Rabbi Ira F. Stone

Reading excerpts from Heschel changed my life.

Center for Contemporary Mussar
Philadelphia, Pennsylvania
A Jewish Perspective

Fifty-two years ago I was a college dropout working for Jewish Family Service of Long Island as an outreach worker with drug-abusing teens. My job was to blend in with teens congregating at various hangouts, primarily Jewish kids, and steer them toward social workers, doctors, and other professional services if they found themselves in crisis. At one particular hangout, many of the kids were cutting their evening Hebrew high school classes. I was out on the street for hours and developed the practice of reading the books that were lying around on the pavement. One of these books was Between God and Man: An Interpretation of Judaism from the Writings of Abraham Joshua Heschel by Fritz Rothschild. While I had had something of a Jewish background and education typical for a Conservative Jew of the time—I attended Hebrew school and had even liked it—it had been years since I had had any contact with Jewish life. I didn’t even go to shul on Rosh Hashanah or Yom Kippur, much to my mother’s chagrin. Reading excerpts from Heschel changed my life. I will skip all the details of the rest of the journey that began that night, the important points are: I returned to college, graduated with a degree in religious studies, and entered The Jewish Theological Seminary in 1972 with the primary goal of studying with Heschel. He died during that first semester.

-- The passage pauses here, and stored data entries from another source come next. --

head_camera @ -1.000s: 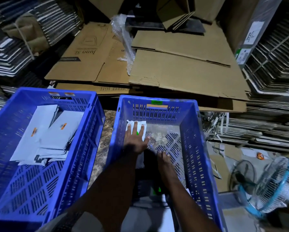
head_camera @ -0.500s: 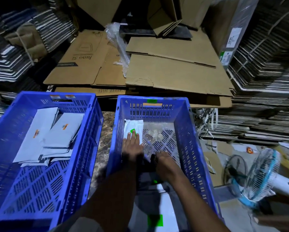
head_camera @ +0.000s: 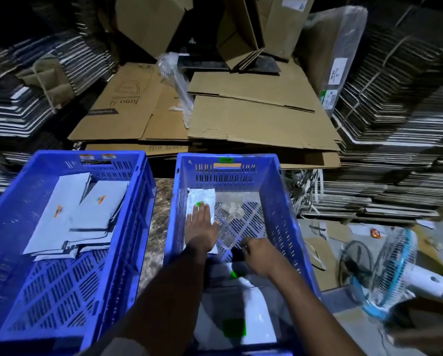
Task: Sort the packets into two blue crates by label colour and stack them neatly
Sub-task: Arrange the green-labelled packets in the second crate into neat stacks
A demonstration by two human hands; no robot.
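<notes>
Two blue crates stand side by side. The left crate [head_camera: 143,191] holds several grey packets [head_camera: 86,219] with orange labels, overlapping in a loose pile. In the right crate [head_camera: 279,201] a white packet with a green label [head_camera: 202,199] lies at the far left, and my left hand [head_camera: 201,228] rests flat on it with straight fingers. My right hand [head_camera: 260,255] is curled over the edge of a dark packet [head_camera: 237,254] in the crate's middle. More white packets with green labels [head_camera: 234,327] lie at the near end, partly hidden by my arms.
Flattened cardboard boxes [head_camera: 241,119] are piled behind the crates, with bundles of folded cartons [head_camera: 395,150] on both sides. A marble surface [head_camera: 160,201] shows between the crates. A blue and white fan [head_camera: 392,273] lies on the floor at the right.
My left hand has slid back toward me along the white packet. My right hand has moved right and curled onto the dark packet. The camera has tilted up slightly.
</notes>
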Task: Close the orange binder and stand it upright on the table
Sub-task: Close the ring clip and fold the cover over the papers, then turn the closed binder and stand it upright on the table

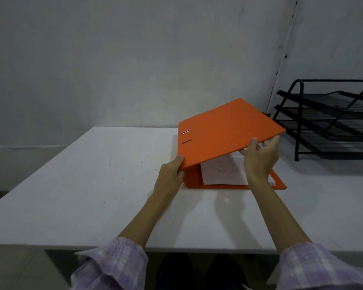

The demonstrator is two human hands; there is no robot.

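Observation:
An orange binder (222, 130) lies on the white table (92, 185), its front cover raised at a slant over a stack of white papers (222, 170). The back cover rests flat on the table. My left hand (172, 172) grips the cover's near-left corner by the spine. My right hand (260, 158) holds the cover's free right edge, thumb on top and fingers underneath. The ring mechanism is hidden under the cover.
A black wire letter tray (327, 120) with three tiers stands on the table at the right, close behind the binder. A grey wall runs along the table's far edge. The table's front edge is near my sleeves.

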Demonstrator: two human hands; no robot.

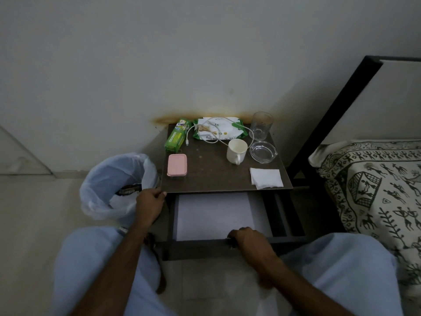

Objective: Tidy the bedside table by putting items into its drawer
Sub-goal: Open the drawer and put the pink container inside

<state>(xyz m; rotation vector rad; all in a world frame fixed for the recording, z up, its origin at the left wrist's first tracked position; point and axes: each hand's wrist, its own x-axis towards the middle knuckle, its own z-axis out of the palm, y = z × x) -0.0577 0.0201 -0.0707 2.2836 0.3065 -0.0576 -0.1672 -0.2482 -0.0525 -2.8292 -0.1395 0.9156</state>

During that same first semester, in my first philosophy class in The Rabbinical School, I wrote a paper entitled “On the Possibility for a Modern Mussar Practice.” While I would eventually use the philosophy of Emmanuel Levinas to craft what I believed was a theological basis for a contemporary Mussar practice, in this course I propose to honor what I now realize sent me in the direction of Mussar, and more importantly, still very much reverberates in the subconsciousness of my Mussar mind, namely the writings of Abraham Joshua Heschel.

Additional Text:

Lectures on Who Is Man?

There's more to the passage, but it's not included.